Forse è appena il caso di
ricordare che “voto” significa, nell’accezione più letterale e immediata,
espressione di volontà. In quanto tale, ha in sé un’accezione di positività. Si
vota perché si faccia in un modo e non in un altro, si vota una persona perché
la si ritiene più capace di un’altra.
Perché questa premessa? Perché
ancora una volta col voto del 24 e 25 febbraio 2013 ha trionfato il “non
voto”, un’espressione di “nolontà”, una nozione tomistica, un’indicazione
“contro” qualcuno o qualcosa, la fuga da un male. Mi riferisco soprattutto al
voto espresso a Grillo, che risulta il primo partito alla Camera. Partito, si
fa per dire. Chi ha votato Grillo, senza conoscere né i programmi né le persone
che se ne facciano garanti, ha voluto semplicemente protestare. Ha voluto dire
basta ad una classe politica abbondantemente ciarliera, litigiosa, incapace e
disonesta; ma senza conoscere altro, convinta forse che egli abbia portato da
chissà quale pianeta un carico di uomini nuovi di zecca, tutti discreti, capaci
e onesti.
Ma non solo chi ha votato per
Grillo ha inteso essere piuttosto “anti” che “pro”. Chi ha ridato la sua
fiducia a Berlusconi, per esempio, lo ha fatto per un’avversione irriducibile
nei confronti della sinistra comunque essa si presenti. E perfino chi ha votato
Bersani e le liste di sinistra lo ha fatto per un’avversione viscerale nei
confronti di Berlusconi. Così per Monti e via dicendo. Chiaro che la
generalizzazione va presa solo per cogliere il nocciolo della questione. Va da
sé che ci sono stati elettori convintamente berlusconiani, convintamente
bersaniani, convintamente montiani. Ma quanti?
La vittoria di Grillo è figlia
del porcellum e dei media. In una
consultazione elettorale con voto di preferenza, domanda: dove Grillo avrebbe
trovato mai tanti candidati da far votare a ragion veduta, piuttosto che, a
corpo e non a misura, dalle sue prediche sguaiate e offensive? Come avrebbe mai
potuto raggiungere il paese in lungo e in largo senza la “complicità” dei mezzi
di informazione e diciamo pure di propaganda? Chi ha votato Grillo, ha votato
il nulla incartato.
Ma tant’è. Un po’ si prevedeva.
In questo voto-veto incrociato, che sembra quasi parodiare il montaliano
“codesto solo oggi possiamo dirti / ciò che non
siamo ciò che non vogliamo”, è venuto
fuori un pareggio. Che è stato determinato dal tentativo di dare una sterzata
al sistema maggioritario bipartitico. L’intrusione di Monti, calcolata o meno,
ha impedito che il grande elettorato si pronunciasse su uno o sull’altro
partito-schieramento. La truffa istituzionale si è realizzata.

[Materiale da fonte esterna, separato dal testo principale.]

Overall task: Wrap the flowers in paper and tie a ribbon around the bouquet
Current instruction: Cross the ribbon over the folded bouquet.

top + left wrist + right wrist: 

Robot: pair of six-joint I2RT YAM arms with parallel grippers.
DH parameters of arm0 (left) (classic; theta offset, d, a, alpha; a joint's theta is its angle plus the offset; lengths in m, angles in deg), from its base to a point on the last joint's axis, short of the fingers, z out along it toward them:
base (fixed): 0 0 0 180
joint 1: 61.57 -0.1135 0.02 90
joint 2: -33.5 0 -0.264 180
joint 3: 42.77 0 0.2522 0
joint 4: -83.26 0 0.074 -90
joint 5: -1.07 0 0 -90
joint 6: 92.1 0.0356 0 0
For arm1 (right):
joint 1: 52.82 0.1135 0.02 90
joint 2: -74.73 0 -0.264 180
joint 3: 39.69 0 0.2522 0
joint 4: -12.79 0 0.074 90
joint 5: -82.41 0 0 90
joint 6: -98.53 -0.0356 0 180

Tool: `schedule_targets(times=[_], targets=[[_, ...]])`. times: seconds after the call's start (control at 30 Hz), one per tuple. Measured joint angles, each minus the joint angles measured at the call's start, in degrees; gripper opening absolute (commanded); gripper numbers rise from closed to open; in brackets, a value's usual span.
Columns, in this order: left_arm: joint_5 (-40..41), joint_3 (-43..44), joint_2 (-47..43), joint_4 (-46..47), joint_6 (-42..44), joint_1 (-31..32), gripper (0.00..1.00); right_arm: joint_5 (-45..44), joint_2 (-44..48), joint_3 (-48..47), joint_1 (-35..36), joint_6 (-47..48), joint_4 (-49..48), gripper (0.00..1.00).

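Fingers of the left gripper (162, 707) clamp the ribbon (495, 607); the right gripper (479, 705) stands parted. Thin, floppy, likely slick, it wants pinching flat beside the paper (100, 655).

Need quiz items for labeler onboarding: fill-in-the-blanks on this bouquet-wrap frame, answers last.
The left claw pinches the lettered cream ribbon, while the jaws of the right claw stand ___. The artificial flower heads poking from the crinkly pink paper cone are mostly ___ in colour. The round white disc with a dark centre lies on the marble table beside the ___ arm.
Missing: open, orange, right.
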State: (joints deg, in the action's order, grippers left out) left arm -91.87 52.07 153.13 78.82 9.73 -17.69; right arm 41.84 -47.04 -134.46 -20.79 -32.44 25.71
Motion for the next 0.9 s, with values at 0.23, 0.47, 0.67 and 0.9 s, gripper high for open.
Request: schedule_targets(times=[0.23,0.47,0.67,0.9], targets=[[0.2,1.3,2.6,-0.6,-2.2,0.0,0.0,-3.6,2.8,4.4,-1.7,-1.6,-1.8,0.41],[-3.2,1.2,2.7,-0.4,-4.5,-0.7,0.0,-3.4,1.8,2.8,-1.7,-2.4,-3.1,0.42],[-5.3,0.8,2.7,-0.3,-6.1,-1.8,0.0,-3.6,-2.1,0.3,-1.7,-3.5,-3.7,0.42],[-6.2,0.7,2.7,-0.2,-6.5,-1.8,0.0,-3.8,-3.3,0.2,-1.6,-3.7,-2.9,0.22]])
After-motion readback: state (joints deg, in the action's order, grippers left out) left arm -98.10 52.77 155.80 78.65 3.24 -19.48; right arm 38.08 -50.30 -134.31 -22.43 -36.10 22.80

Alla Camera solo un porcellum – sempre lui! – può
trasformare un vantaggio di meno di mezzo punto in percentuale in una caterva
di seggi di maggioranza; mentre al Senato si torna a sperare nella buona salute
di ottuagenari e nonagenari per garantire di quando in quando una maggioranza.
E’ un film già visto, che ha portato dove sappiamo tutti. O forse si spera che
si possa risolvere il problema con un semplice cambio lessicale, scouting invece di campagna acquisti?

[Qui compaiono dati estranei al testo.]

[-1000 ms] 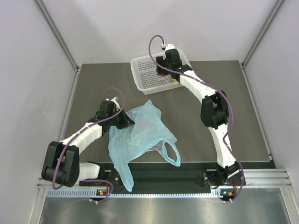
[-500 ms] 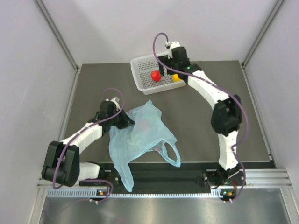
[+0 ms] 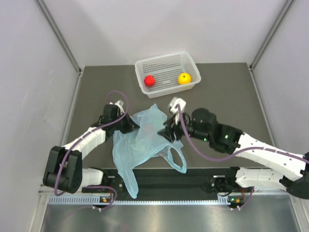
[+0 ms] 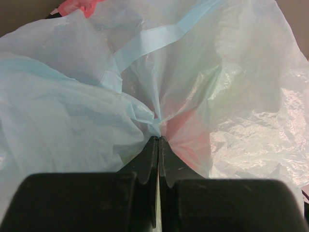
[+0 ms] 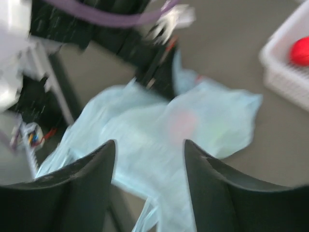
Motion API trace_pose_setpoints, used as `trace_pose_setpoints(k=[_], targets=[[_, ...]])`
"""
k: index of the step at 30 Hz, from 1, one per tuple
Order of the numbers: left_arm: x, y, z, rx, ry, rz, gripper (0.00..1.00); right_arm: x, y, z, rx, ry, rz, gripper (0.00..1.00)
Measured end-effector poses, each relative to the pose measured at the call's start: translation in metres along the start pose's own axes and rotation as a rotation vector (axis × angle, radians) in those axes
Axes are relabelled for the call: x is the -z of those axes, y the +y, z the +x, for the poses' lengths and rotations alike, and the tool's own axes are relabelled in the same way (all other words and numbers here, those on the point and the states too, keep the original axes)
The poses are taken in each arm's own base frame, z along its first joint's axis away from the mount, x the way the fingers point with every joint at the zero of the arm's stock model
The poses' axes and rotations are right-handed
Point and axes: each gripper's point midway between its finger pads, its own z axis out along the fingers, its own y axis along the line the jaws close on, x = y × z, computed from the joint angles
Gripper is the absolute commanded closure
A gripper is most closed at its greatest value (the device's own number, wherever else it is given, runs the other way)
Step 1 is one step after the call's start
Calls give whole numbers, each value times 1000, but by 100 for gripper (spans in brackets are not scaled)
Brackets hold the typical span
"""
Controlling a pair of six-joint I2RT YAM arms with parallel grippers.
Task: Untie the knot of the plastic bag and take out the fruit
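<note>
The light-blue plastic bag [image 3: 145, 142] lies crumpled at the table's middle front. One loop handle [image 3: 176, 160] lies loose, and no knot shows. My left gripper [image 3: 132, 126] is shut on a bunched fold at the bag's left edge [image 4: 158, 137]. A red fruit [image 4: 186, 142] and a greenish tint [image 4: 215, 79] show through the film. My right gripper [image 3: 167, 132] hovers open just over the bag's right side [image 5: 149, 145], with nothing between its fingers; this view is blurred. A red fruit [image 3: 149, 80] and a yellow fruit [image 3: 183, 78] lie in the basket.
The white perforated basket [image 3: 161, 58] stands at the back centre, its corner [image 5: 282, 79] showing in the right wrist view. Grey walls close in the left, right and back. A black rail [image 3: 183, 181] runs along the near edge between the arm bases.
My right arm has swung from the basket back to the bag, leaving the red fruit beside the yellow one. The left gripper and the bag have not moved.
</note>
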Motion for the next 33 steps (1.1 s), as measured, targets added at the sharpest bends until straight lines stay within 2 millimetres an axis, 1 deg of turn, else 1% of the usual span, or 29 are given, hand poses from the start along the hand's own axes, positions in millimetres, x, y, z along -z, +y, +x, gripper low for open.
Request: trace_pose_setpoints(k=[1, 2, 3, 6, 7, 10, 13, 15, 18, 20, 21, 22, 25, 27, 28, 29, 30, 31, 32, 33], targets=[[0, 0, 0, -1, 1, -1, 100, 2, 17, 15, 2, 25, -43, 58], [0, 0, 0, -2, 1, -1, 100, 2, 24, 34, -2, 65, -56, 66], [0, 1, 0, -1, 2, -3, 100, 5, 43, 52, 4, 101, -98, 80], [-2, 4, 1, 0, 7, -11, 100, 12, 79, 93, 22, 191, -162, 100], [-3, 4, 2, 0, 9, -14, 100, 15, 91, 102, 28, 208, -184, 100], [-3, 7, 2, -5, 8, -22, 100, 18, 117, 118, 46, 232, -212, 100], [-4, 11, 5, -11, 13, -30, 100, 10, 133, 134, 43, 245, -208, 99], [-4, 15, 9, -9, 21, -40, 100, 1, 136, 147, 39, 267, -184, 94], [-5, 23, 15, -5, 31, -58, 100, -14, 141, 170, 33, 310, -150, 94], [-5, 26, 17, -3, 35, -67, 100, -22, 142, 183, 30, 334, -130, 95], [-5, 27, 18, -4, 35, -70, 100, -26, 142, 188, 26, 342, -120, 98], [-5, 27, 18, -5, 35, -71, 100, -30, 142, 193, 24, 346, -110, 100], [-5, 29, 18, -5, 34, -75, 100, -40, 139, 203, 15, 352, -68, 100], [-5, 30, 20, -2, 37, -78, 100, -47, 136, 210, 17, 353, -34, 89], [-5, 32, 22, -1, 40, -81, 100, -50, 134, 215, 17, 356, -21, 79], [-6, 33, 24, 1, 42, -82, 100, -54, 132, 219, 18, 359, -4, 62], [-6, 35, 26, 2, 46, -85, 100, -58, 129, 223, 14, 360, 12, 56], [-6, 37, 27, 4, 49, -88, 100, -61, 126, 227, 19, 362, 27, 46], [-6, 38, 29, 6, 53, -91, 100, -64, 123, 229, 23, 363, 38, 32], [-6, 40, 31, 8, 56, -95, 100, -67, 120, 231, 23, 361, 52, 27]])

Anche questo è un film già visto. Già si pregustano i nuovi Scilipoti, i nuovi
“responsabili”, i nuovi viados e transgender della politica.
Nulla accade, però, senza offrire
qualche spunto di positività, di ripresa a sperare. Questa consultazione
elettorale pone la classe dirigente del paese di fronte a gravi responsabilità
e le suggerisce un impegno forte. E’ suo compito cercare di far tesoro della
lezione ricevuta e di impegnarsi in una rivoluzione vera, non solo etica, che
riguarda la coscienza dei singoli, ma anche politica, che riguarda gli
strumenti e i sistemi della politica, anche dal punto di vista tecnico.
Insegnava Giuseppe Maranini che i
risultati elettorali sono figli dei sistemi elettorali.
E’ auspicabile perciò che a
questo punto si costituisca un governo a scopo, col mandato specifico di
approvare un sistema elettorale che garantisca per un verso la stabilità del
governo e abbia per un altro i caratteri di costituente per aggiustare la Costituzione sul
versante della governabilità.
Quanto alla protesta, essa,
premesso che in un paese sano è prevenuta e assorbita dall’azione della
giustizia, è un fatto politicamente positivo finché resta entro limiti di
utilità democratica e ha gli occhi per vedere dove va. Se straripa ed è cieca,
può diventare qualcosa di estremamente dannoso.